Main Idea: Instead of computing batch gradient (over entire training data), just compute gradient for individual training sample and update.

• Input: Given dataset $\{(\vec{x}_n, t_n)\}_{n=1}^N$
• Initialize: $\vec{w}_0$, learning rate $\eta$
• Repeat until convergence:
• Random shuffle $\{(\vec{x}_n, t_n)\}_{n=1}^N$
• For $n=1,\dots,N$ do:
• $\nabla_{\vec{w}}E(\vec{w}_\text{old} | \vec{x}_n) = \left( \vec{w}_\text{old}^T\phi(\vec{x}_n) - t_n \right)\phi(\vec{x}_n)$
• $\vec{w}_\text{new} = \vec{w}_\text{old}-\eta \nabla_{\vec{w}}E(\vec{w}_\text{old} | \vec{x}_n)$
• End
• End
• Output: $\vec{w}_\text{final}$

#### Method II: Closed Form Solution¶

Main Idea: Compute gradient and set to gradient to zero, solving in closed form.

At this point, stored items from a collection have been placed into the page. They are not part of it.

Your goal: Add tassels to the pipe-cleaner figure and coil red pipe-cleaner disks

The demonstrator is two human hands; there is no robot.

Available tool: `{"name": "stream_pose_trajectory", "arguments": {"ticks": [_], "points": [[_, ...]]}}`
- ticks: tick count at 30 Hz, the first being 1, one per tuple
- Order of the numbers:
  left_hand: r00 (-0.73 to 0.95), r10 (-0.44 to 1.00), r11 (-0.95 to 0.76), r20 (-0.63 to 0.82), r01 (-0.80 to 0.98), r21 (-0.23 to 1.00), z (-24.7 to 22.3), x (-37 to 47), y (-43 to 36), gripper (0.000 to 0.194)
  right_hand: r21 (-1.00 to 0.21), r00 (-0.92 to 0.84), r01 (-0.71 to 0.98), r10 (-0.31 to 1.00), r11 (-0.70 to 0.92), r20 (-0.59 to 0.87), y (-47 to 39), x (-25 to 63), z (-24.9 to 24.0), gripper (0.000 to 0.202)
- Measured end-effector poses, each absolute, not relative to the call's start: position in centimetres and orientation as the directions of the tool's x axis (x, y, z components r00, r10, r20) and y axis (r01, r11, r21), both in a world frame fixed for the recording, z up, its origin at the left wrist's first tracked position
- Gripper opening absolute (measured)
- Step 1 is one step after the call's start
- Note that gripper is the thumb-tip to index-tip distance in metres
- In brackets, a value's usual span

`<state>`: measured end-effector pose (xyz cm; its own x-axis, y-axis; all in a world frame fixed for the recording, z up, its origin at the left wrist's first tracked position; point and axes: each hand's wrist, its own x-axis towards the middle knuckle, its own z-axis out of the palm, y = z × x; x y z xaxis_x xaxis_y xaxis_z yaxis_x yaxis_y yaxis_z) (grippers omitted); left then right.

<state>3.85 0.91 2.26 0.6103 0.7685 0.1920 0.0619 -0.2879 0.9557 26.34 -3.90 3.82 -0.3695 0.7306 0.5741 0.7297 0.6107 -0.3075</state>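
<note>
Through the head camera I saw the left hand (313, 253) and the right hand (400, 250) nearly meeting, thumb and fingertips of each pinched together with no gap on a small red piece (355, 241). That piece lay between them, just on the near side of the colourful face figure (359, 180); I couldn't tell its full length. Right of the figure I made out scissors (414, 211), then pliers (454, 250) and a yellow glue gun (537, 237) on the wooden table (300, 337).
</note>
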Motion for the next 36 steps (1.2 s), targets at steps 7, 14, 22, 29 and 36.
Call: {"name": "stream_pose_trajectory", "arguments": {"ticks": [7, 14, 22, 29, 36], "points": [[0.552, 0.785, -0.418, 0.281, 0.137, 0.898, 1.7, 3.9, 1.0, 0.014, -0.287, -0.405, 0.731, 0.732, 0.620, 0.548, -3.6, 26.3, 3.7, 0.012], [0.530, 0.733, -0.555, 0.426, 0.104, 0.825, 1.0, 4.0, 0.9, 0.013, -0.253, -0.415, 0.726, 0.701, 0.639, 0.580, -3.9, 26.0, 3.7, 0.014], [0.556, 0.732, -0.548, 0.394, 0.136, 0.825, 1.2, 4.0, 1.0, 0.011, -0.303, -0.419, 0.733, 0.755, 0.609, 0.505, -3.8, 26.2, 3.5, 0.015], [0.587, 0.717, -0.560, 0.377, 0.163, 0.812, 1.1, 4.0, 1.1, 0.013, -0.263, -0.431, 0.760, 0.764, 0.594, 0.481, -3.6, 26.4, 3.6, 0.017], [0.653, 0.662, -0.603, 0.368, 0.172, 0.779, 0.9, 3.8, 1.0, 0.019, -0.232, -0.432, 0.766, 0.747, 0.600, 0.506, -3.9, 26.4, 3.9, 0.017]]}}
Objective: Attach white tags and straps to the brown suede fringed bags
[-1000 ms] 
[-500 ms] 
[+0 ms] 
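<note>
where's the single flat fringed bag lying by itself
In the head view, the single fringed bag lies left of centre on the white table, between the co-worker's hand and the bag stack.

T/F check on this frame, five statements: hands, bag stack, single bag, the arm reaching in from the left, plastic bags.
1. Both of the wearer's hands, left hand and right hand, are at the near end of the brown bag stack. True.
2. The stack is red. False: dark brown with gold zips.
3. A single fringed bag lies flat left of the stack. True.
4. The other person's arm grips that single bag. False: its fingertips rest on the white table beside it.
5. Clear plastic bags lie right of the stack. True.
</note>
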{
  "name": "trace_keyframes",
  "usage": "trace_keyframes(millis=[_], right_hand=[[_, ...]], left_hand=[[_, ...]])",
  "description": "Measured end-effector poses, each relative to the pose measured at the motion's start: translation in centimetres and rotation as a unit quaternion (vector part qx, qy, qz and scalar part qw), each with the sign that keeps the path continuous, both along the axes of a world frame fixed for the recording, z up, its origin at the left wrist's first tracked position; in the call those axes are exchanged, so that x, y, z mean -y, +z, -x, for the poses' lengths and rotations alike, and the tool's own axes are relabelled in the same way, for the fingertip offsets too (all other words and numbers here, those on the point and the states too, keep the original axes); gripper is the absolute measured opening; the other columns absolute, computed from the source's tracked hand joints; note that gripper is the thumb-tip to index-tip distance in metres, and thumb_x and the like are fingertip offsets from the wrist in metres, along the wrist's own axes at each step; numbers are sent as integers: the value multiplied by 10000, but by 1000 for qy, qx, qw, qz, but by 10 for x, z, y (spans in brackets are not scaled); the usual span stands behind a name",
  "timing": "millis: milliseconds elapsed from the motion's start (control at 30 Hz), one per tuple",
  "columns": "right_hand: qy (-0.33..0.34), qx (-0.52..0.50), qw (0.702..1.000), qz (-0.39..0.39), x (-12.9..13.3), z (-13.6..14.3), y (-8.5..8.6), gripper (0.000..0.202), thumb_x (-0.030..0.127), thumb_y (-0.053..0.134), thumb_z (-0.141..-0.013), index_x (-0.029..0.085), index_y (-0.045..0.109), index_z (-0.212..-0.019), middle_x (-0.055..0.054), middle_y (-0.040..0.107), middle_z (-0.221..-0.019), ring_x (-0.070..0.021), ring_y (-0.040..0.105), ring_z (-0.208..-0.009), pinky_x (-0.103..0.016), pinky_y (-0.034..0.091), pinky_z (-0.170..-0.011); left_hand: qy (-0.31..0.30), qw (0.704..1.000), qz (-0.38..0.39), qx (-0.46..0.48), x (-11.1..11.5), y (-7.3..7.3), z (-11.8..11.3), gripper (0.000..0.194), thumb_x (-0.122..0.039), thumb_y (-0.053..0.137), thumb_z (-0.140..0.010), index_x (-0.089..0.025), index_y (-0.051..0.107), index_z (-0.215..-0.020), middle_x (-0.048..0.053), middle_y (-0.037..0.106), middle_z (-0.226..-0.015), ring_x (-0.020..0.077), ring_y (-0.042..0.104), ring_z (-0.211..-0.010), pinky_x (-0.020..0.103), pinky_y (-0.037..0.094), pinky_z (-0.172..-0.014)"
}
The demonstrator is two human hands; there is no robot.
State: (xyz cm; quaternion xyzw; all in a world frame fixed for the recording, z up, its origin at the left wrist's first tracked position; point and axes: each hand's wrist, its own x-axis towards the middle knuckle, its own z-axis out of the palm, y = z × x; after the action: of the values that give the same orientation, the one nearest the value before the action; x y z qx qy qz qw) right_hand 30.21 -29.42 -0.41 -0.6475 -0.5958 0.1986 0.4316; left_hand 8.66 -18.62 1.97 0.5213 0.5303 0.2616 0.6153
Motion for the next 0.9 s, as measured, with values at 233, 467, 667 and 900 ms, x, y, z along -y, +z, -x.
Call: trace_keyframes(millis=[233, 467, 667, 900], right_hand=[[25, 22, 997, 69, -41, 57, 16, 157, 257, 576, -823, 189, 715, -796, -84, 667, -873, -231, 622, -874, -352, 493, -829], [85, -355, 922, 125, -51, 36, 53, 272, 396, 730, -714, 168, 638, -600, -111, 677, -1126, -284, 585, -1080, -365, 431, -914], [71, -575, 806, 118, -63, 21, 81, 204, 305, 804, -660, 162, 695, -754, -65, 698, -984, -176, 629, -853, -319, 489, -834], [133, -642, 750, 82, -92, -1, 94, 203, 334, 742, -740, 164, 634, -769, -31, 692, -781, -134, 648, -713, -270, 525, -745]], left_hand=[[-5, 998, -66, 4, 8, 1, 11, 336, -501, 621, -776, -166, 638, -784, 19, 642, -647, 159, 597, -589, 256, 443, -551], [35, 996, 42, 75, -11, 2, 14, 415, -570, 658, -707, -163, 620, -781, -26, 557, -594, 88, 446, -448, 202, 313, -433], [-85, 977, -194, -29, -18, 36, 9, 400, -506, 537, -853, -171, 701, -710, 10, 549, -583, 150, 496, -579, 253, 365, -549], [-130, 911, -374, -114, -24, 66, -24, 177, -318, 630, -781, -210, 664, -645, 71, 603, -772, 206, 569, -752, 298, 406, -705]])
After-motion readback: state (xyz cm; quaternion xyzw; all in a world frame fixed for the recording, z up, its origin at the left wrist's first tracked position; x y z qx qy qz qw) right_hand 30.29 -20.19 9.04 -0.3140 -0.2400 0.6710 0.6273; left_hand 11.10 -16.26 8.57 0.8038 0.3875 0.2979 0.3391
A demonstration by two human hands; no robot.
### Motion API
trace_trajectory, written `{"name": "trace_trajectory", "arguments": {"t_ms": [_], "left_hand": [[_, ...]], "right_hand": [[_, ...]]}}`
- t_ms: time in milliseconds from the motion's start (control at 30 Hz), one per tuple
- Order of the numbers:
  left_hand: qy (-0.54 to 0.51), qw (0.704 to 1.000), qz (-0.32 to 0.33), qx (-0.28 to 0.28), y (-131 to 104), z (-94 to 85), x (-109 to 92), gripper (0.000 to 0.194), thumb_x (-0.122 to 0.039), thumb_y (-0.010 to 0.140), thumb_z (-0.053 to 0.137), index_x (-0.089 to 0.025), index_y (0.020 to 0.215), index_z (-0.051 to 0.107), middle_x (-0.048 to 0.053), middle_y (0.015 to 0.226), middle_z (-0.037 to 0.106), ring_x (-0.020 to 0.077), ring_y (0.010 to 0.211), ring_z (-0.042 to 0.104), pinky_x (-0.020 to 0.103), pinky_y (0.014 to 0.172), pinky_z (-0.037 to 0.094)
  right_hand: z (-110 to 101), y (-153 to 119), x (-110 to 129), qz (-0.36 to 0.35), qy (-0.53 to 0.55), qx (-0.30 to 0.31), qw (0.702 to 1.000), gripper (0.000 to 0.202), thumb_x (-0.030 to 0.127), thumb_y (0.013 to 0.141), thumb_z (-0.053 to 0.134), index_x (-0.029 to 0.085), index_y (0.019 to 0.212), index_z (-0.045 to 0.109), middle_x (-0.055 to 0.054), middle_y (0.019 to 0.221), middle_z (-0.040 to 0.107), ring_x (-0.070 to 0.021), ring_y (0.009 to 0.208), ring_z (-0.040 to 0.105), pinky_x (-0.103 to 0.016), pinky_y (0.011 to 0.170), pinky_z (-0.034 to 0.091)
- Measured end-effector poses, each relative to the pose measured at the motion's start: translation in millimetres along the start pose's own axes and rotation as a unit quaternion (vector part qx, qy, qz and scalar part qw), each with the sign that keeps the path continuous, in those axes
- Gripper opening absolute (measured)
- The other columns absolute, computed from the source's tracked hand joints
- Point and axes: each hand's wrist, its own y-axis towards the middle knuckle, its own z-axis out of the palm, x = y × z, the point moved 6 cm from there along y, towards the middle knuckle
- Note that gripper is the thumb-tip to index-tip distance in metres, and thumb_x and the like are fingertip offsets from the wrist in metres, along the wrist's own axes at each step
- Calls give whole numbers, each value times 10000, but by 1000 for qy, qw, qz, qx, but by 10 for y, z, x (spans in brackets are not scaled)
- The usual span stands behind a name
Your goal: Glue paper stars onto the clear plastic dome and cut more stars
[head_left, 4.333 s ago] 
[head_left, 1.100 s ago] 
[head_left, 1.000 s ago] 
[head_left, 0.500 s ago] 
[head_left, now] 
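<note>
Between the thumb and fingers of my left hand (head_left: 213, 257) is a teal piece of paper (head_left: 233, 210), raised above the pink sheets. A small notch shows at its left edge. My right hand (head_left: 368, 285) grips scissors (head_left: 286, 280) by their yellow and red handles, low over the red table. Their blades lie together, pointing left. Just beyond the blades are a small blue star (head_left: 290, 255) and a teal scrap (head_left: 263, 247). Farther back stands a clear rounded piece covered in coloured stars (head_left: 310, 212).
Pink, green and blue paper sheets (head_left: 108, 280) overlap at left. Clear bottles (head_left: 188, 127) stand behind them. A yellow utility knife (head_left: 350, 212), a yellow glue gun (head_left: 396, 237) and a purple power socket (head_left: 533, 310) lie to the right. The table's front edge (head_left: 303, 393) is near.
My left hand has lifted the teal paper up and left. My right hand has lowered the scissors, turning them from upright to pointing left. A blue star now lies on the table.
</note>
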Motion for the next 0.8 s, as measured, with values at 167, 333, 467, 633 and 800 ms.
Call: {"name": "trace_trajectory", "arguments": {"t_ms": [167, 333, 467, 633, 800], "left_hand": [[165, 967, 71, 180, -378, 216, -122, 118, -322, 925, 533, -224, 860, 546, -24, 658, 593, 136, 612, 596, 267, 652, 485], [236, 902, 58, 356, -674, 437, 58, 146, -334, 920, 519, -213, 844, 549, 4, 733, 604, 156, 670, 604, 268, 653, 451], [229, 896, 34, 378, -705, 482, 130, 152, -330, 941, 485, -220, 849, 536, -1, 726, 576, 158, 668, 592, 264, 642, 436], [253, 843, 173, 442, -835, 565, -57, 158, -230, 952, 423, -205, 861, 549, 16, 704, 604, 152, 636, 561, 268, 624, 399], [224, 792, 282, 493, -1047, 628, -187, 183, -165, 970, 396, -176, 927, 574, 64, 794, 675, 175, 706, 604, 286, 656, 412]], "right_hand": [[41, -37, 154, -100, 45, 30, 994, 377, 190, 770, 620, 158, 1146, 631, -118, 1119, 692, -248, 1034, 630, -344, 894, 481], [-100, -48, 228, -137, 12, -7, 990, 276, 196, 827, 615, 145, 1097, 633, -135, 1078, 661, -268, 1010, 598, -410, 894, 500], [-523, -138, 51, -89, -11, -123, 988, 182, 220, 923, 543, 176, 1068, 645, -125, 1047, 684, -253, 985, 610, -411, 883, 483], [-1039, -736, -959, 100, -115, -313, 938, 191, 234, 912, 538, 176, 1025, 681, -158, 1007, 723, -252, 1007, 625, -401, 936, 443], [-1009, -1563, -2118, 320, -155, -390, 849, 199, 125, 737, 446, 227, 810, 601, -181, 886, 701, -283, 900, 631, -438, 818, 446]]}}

• Objective Function $E(\vec{w}) = \frac12 \sum_{n=1}^N \left( \vec{w}^T \phi(\vec{x}_n) - t_n \right)^2 = \frac12 \sum_{n=1}^N \left( \phi(\vec{x}_n)^T \vec{w} - t_n \right)^2$
• Let $\vec{e} = [\phi(\vec{x}_1)^T \vec{w} - t_1,\quad \phi(\vec{x}_2)^T \vec{w} - t_2, \quad \dots ,\quad \phi(\vec{x}_N)^T \vec{w} - t_N]^T$, we have $$E(\vec{w}) = \frac12 \vec{e}^T \vec{e} = \frac12 \parallel \vec{e}\ \parallel^2$$
• Look at $\vec{e}$: $$\vec{e} = \begin{bmatrix} \phi(\vec{x}_1)^T\\ \vdots\\ \phi(\vec{x}_N)^T \end{bmatrix} \vec{w}- \begin{bmatrix} t_1\\ \vdots\\ t_N \end{bmatrix} \triangleq \Phi \vec{w}-\vec{t}$$ Here $\Phi \in \R^{N \times M}$ is called design matrix. Each row represents one sample. Each column represents one feature $$\Phi = \begin{bmatrix} \phi(\vec{x}_1)^T\\ \phi(\vec{x}_2)^T\\ \vdots\\ \phi(\vec{x}_N)^T \end{bmatrix} = \begin{bmatrix} \phi_0(\vec{x}_1) & \phi_1(\vec{x}_1) & \cdots & \phi_{M-1}(\vec{x}_1) \\ \phi_0(\vec{x}_2) & \phi_1(\vec{x}_2) & \cdots & \phi_{M-1}(\vec{x}_2) \\ \vdots & \vdots & \ddots & \vdots \\ \phi_0(\vec{x}_N) & \phi_1(\vec{x}_N) & \cdots & \phi_{M-1}(\vec{x}_N) \\ \end{bmatrix}$$
• From $E(\vec{w}) = \frac12 \left \| \vec{e} \right \|^2 = \frac12 \vec{e}^T \vec{e}$ and $\vec{e}=\Phi \vec{w}-\vec{t}$, we have \begin{align} E(\vec{w}) & = \frac12 \left \| \Phi \vec{w}-\vec{t} \right \|^2=\frac12 (\Phi \vec{w}-\vec{t})^T (\Phi \vec{w}-\vec{t}) \\ & = \frac12 \vec{w}^T \Phi^T \Phi \vec{w} - \vec{t}^T \Phi \vec{w} + \frac12 \vec{t}^T \vec{t} \end{align}
• So the derivative is $$\nabla_\vec{w} E(\vec{w}) = \Phi^T\Phi\vec{w} - \Phi^T \vec{t}$$
• To minimize $E(\vec{w})$, we need to let $\nabla_\vec{w} E(\vec{w}) = \Phi^T\Phi \vec{w} - \Phi^T \vec{t} = 0$, which is also $\Phi^T\Phi \vec{w} = \Phi^T \vec{t}$
• When $\Phi^T \Phi$ is invertible ($\Phi$ has linearly independent columns), we simply have \begin{align} \hat{\vec{w}} &=(\Phi^T \Phi)^{-1} \Phi^T \vec{t} \\ &\triangleq \Phi^\dagger \vec{t} \end{align} of which $\Phi^\dagger$ is called the Moore-Penrose Pseudoinverse of $\Phi$.
• We will talk about case $\Phi^T \Phi$ is non-invertible later.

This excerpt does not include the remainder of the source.